Questions méthodologiques
Quelles sont les formes, les conditions et les effets des enquêtes sur la sexualité ? Comment se distancier des allant-de-soi entourant l’objet sexuel ? Comment s’assurer que les enquêtes sur les sexualités sont menées de manière éthique et déontologique ?
Modalités de soumission d’une proposition de communication :
Cet appel à communications s’adresse en particulier aux chercheur.e.s travaillant en sciences sociales, histoire, littérature, arts et langage, mais il reste ouvert aux autres approches disciplinaires. Il n’est pas restrictif quant aux périodes historiques, ni aux aires géographiques étudiées.
Les propositions de communication des doctorant-e-s et des jeunes chercheur-e-s sont fermement encouragées.
Les propositions de communication (3 000 signes maximum, en indiquant un titre, votre statut et votre institution de rattachement) doivent être adressées par email avant le 6 décembre 2016 aux adresses suivantes : gwenola.ricordeau@univ-lille1.fr / regis.schlagdenhauffen@ehess.fr
Les réponses seront transmises courant décembre 2016.


Références citées
Bozon M., Rennes J., « Histoire des normes sexuelles :l’emprise de l’âge et du genre », Clio. Femmes, Genre, Histoire, n°42, 2015, p. 7-23.
Ricordeau G., Schlagdenhauffen R., « Approcher la sexualité dans les institutions pénales », Champ Pénal/Penal Field, vol. XIII, automne 2016 [En ligne].
Bologne J.-C., Histoire de la pudeur, Hachette, coll. Pluriel, 1987,
Foucault, M., Dits et écrits. Tome 2 : 1976-1988, Paris, Gallimard, 2001.
Fusaschi M., « Plaisirs croisés : gukuna-kunyaza. Missions, corps et sexualités dans le Rwanda contemporain », Genre, sexualité & société[En ligne], n°8, Automne 2012.

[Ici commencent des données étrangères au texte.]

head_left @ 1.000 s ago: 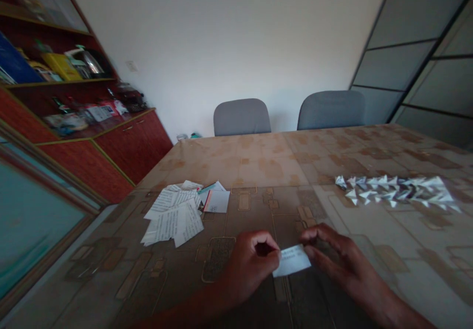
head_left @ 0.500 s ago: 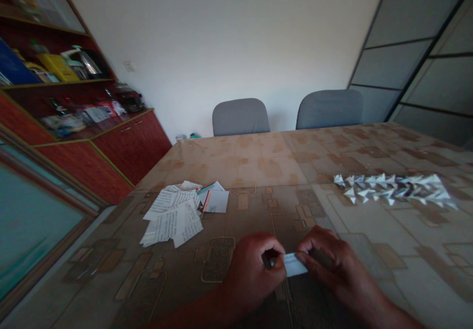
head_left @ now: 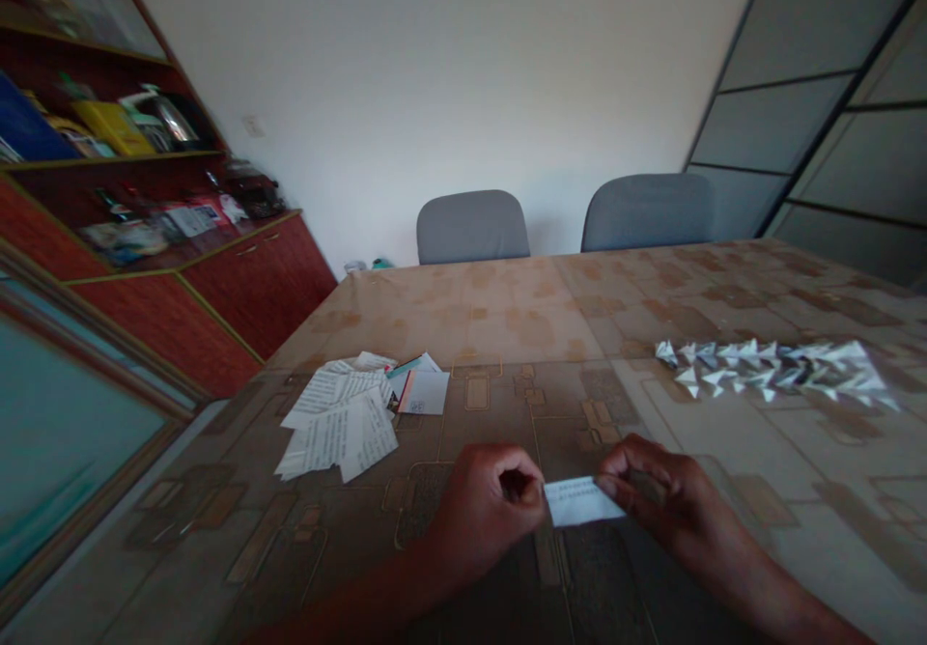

Lazega E., « Capital social, processus sociaux et capacité d’action collective », in Bevort A., Lallement M., Le capital social : performance, équité et réciprocité, Paris, La Découverte, 2006, p. 211-25.
Perrot P., Le travail des apparences, ou les transformations du corps féminin XVIIIe-XIXe siècle, Paris, Le Seuil, 1984.

[1] Les journées Sexenfer se sont tenues les 11-12 décembre 2014, avec le soutien de l’Université Lille 1 (Bonus Qualité Recherche), du Clersé et du LabEx EHNE (Paris-Sorbonne).